ORF trennt sich nach 20 Jahren von Nahost-Korrespondent Karim El-Gawhary
Elias BraunORF trennt sich nach 20 Jahren von Nahost-Korrespondent Karim El-Gawhary
ORF verlängert Vertrag mit Nahost-Korrespondent El-Gawhary nicht
Der Vertrag des in München geborenen Journalisten läuft Ende Juni 2026 aus. Der ORF wollte sich nicht äußern.
Der langjährige Nahost-Korrespondent des ORF, Karim El-Gawhary, wird nach mehr als zwei Jahrzehnten beim Sender seine Position verlassen. Sein handyvertrag, der Ende Juni 2026 ausläuft, wird nicht verlängert. Die Entscheidung folgt anhaltender Kritik an seiner Berichterstattung, insbesondere über den Gazastreifen.
El-Gawhary hatte zuvor angedeutet, er könnte von seinem Posten zurücktreten. Dennoch hat der ORF seinen Abgang offiziell nicht bestätigt und erklärt, man kommentiere keine Gerüchte. Seine Berichte über den Konflikt in Gaza haben vor allem in sozialen Medien erhebliche Gegenreaktionen ausgelöst.
Auch Medienaufsichtsbehörden erhielten Beschwerden, in denen dem ORF vorgeworfen wird, Berichte der Vereinten Nationen zum Konflikt herunterzuspielen oder zu unterdrücken. Der Sender hat sich zu diesen Vorwürfen nicht direkt geäußert.
Mit El-Gawharys Ausscheiden wird erwartet, dass Sandra Rüger seine Nachfolge als neue Nahost-Korrespondentin des ORF antreten wird. Zudem könnte der Sender ein neues Büro in der jordanischen Hauptstadt Amman eröffnen, um die regionale Berichterstattung zu stärken.

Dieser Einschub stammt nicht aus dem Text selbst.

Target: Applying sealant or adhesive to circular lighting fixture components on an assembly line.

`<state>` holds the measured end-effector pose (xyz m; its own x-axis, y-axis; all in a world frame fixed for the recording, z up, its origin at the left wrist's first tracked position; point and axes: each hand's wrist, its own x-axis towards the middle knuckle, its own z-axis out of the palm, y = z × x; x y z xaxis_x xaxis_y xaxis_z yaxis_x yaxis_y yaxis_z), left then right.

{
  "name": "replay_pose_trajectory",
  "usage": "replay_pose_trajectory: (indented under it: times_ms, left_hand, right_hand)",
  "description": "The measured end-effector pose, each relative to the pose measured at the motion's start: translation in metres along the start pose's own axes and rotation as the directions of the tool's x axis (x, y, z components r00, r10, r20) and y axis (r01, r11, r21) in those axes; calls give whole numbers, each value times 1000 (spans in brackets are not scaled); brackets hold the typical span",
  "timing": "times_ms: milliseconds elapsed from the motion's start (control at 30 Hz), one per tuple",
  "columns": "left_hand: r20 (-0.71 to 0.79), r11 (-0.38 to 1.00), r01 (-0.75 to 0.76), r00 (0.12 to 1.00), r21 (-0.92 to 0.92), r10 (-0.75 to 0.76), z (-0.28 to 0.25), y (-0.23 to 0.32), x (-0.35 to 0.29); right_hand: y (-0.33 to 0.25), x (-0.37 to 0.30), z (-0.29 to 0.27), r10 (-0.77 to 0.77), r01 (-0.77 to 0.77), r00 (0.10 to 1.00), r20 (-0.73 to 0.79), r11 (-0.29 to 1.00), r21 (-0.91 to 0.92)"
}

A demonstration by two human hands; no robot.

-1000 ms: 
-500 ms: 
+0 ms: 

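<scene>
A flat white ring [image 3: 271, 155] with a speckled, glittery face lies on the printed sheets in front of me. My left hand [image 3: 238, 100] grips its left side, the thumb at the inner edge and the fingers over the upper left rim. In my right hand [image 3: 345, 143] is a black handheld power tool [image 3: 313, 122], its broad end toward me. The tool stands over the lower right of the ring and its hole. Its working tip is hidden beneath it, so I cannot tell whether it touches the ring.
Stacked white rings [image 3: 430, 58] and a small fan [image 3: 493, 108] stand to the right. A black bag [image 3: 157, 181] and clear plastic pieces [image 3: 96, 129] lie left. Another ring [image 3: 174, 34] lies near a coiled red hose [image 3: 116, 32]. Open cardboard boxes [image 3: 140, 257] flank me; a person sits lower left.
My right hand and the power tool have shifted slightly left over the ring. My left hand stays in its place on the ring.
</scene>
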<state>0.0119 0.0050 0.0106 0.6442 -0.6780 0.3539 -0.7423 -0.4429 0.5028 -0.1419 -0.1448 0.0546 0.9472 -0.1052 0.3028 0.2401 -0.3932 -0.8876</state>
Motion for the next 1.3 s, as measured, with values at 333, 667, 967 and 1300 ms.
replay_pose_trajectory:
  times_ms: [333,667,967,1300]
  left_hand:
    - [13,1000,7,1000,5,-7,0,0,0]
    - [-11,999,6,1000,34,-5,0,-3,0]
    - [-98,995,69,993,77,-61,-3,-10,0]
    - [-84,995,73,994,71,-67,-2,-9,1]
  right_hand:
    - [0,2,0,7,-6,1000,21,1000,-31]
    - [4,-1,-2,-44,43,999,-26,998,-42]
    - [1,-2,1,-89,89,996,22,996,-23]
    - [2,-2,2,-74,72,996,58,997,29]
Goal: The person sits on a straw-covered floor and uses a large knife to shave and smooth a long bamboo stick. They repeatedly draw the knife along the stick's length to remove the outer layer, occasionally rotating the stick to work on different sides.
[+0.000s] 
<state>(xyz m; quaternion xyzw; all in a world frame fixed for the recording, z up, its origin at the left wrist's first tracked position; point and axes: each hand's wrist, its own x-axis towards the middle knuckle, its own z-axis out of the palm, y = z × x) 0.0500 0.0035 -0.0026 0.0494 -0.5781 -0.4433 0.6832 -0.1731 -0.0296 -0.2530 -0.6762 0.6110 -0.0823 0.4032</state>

El-Gawharys Abschied markiert das Ende einer 20-jährigen Tätigkeit beim ORF. Der Sender steht nun vor der Frage, wer ihn ersetzen soll, und muss über mögliche Änderungen in der Struktur seiner Nahost-Berichterstattung entscheiden. Die geplante Eröffnung eines Büros in Amman könnte eine Neuausrichtung der regionalen Berichterstattung des ORF einläuten.